- REQUIRED WORK: Check each line of the data below for the word "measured". How many lines have it? Answer with the number alone.

(INFORMATION PROVIDED begins)

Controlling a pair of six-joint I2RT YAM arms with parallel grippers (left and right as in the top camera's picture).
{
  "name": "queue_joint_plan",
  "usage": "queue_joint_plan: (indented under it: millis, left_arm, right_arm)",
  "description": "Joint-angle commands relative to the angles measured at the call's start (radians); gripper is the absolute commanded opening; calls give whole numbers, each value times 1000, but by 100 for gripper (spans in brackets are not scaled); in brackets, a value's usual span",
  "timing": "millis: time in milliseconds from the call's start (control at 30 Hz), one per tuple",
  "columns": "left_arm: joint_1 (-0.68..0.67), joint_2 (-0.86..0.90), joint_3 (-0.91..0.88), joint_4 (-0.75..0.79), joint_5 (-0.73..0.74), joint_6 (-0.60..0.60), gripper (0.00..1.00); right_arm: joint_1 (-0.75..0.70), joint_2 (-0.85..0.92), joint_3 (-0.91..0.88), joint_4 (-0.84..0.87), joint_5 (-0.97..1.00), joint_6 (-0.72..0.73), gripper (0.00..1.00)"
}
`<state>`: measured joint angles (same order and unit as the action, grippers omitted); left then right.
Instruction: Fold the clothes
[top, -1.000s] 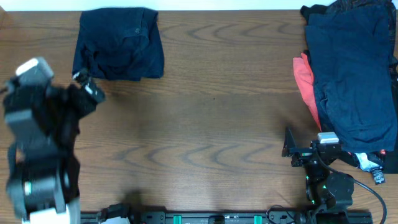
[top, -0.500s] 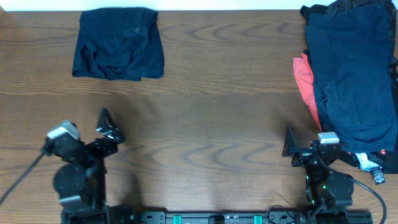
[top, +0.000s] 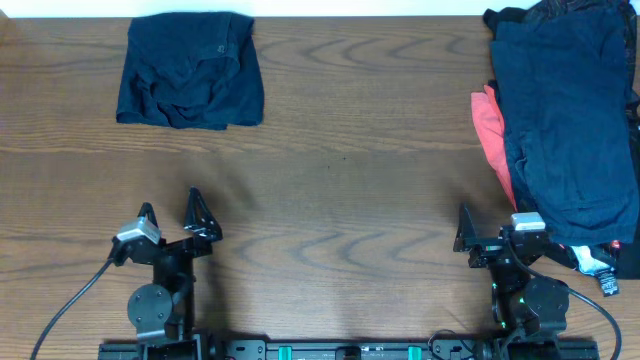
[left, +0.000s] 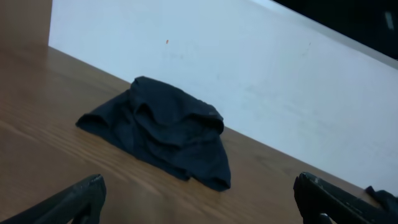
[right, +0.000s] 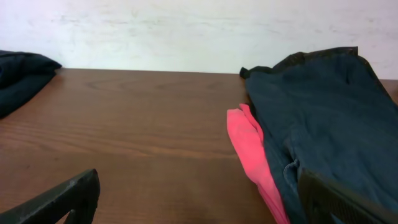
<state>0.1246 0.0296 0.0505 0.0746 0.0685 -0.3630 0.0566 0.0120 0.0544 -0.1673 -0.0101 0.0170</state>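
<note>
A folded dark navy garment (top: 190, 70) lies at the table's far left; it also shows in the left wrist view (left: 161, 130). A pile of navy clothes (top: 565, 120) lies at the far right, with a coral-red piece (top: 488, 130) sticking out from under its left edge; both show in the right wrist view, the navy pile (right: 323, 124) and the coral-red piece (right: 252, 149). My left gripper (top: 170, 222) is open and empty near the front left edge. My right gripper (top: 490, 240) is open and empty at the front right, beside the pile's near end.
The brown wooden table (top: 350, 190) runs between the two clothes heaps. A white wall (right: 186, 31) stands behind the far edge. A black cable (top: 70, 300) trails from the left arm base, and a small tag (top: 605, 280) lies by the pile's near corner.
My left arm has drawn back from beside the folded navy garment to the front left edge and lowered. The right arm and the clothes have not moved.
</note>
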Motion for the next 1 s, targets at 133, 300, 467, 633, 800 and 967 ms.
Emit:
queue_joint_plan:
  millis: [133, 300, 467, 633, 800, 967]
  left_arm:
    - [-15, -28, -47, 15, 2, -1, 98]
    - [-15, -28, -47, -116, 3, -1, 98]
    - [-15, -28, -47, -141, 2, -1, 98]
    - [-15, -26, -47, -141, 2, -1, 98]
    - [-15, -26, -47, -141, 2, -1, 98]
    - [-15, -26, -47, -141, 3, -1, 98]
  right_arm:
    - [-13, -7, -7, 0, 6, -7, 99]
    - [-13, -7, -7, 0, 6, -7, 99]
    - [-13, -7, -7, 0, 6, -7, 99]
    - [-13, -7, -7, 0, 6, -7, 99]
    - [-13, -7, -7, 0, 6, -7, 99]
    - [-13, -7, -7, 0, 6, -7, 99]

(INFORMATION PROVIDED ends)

- ANSWER TO THE PROBLEM: 2